In 1965, after their cap on the rock & roll period of modern music, the Beatles went first for a couple of country & western influenced albums and then dropped the first of their masterpiece albums, the folk-rock jewel “Rubber Soul”. After that, the four Beatles would go on to define classic rock with their studies in Indian and world music, soul and Motown sounds, blues-rock music, classical music and the new and strange sounds of psychedelia and the Avant Gard, even “Musique Concrete”.
The British Invasion
The Beatles would open up the floodgates of British artists that would go on to define many of the sub-genres that would split off from the rock branch. The Stones in 1965 would be pushing out some heavy mixes of blues rock, mixed with psychedelia and their unashamed ability to roll with the fads over several decades to come. With the fuzz-toned “Satisfaction”, the darkly lyrical triple crown of “Painted Black”, “19th Nervous Breakdown” and “Mother’s Little Helper” The Stones would be the quintessential example of what a “rock & roll” band in the rock era should be, warts and all.
The Kinks would provide the catalysts for early hard rock and garage rock that would inevitably lead to heavy metal & punk rock, and then the band would be exiled from the US and change into a great lost album-oriented rock band.

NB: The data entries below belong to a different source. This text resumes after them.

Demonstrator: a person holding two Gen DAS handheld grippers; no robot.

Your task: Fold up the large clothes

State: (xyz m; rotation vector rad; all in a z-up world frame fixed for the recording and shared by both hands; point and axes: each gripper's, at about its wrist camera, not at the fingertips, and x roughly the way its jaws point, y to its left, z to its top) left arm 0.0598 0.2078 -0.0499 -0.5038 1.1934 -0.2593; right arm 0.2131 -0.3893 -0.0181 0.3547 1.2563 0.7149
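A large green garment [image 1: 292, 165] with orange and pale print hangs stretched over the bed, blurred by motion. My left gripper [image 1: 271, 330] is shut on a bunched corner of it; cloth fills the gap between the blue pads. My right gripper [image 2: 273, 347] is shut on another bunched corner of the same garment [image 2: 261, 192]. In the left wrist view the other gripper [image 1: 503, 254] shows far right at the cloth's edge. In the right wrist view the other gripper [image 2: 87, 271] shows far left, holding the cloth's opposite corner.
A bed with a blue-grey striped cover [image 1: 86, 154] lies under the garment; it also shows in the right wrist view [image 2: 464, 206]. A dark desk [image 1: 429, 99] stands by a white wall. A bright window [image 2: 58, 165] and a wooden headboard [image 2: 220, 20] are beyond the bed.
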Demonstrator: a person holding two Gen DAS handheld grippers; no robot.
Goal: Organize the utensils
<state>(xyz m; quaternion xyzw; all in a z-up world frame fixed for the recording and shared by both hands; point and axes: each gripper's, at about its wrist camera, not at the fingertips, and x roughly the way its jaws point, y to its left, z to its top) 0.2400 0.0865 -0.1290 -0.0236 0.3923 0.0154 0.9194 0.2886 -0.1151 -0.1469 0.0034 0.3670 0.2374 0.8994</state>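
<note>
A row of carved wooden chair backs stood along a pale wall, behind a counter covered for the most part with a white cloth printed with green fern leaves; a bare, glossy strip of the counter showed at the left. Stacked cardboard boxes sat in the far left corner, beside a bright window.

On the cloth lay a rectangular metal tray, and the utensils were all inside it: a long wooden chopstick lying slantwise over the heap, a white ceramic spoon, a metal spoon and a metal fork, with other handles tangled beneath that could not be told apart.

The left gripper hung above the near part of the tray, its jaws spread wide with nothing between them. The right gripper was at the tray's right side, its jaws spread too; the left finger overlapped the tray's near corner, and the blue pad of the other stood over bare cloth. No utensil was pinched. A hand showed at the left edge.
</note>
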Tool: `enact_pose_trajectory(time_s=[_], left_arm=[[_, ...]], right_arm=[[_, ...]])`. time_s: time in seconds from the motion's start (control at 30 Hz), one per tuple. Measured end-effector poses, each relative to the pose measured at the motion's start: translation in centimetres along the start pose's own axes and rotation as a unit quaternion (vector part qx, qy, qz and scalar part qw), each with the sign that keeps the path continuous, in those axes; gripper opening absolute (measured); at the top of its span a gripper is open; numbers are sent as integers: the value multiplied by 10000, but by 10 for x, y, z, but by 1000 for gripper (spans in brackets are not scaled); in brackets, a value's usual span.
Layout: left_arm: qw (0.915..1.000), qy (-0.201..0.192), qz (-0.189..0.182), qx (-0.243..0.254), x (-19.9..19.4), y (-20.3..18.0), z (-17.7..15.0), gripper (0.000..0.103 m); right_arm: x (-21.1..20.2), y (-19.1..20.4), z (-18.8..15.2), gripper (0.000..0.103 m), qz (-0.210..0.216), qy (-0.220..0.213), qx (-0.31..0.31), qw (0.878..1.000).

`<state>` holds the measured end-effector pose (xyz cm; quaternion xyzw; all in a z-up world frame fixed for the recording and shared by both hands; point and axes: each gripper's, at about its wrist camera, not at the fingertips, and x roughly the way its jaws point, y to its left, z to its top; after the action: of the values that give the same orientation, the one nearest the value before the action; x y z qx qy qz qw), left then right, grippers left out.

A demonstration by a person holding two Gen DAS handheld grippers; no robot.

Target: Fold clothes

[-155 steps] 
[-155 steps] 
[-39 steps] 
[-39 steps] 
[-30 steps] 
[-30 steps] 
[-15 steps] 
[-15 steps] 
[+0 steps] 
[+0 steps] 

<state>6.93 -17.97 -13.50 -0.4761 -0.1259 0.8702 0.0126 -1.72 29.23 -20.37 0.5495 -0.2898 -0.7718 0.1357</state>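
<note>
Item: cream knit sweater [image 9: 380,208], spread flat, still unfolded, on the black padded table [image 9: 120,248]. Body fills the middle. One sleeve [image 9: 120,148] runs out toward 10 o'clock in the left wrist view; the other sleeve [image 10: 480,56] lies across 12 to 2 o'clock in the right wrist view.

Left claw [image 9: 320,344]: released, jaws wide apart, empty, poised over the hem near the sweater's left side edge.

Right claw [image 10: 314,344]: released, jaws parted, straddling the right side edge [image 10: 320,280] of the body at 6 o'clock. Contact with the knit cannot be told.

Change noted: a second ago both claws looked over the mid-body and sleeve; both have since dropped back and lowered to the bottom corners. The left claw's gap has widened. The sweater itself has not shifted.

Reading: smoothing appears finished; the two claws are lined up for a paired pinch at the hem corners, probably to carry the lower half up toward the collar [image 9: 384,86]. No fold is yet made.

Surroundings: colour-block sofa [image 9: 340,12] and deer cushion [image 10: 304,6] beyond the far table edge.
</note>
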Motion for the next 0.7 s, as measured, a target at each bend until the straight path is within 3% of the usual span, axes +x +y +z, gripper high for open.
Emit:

The Yardbirds and the Who would take rhythm and blues into maximum overdrive. Clapton, Beck and Jimmy Page would go on to shape and influence blues-rock and hard rock. “Bubblegum” pop-rock by bands like Herman’s Hermits down to Dave Clark Five would top the charts. There would be the start of prog rock or progressive rock by British psychedelic rock band, Pink Floyd. England would become a great incubator for many American artists who didn’t get their recognition in the states like Jimi Hendrix and many others to come in the following decades after the 60’s.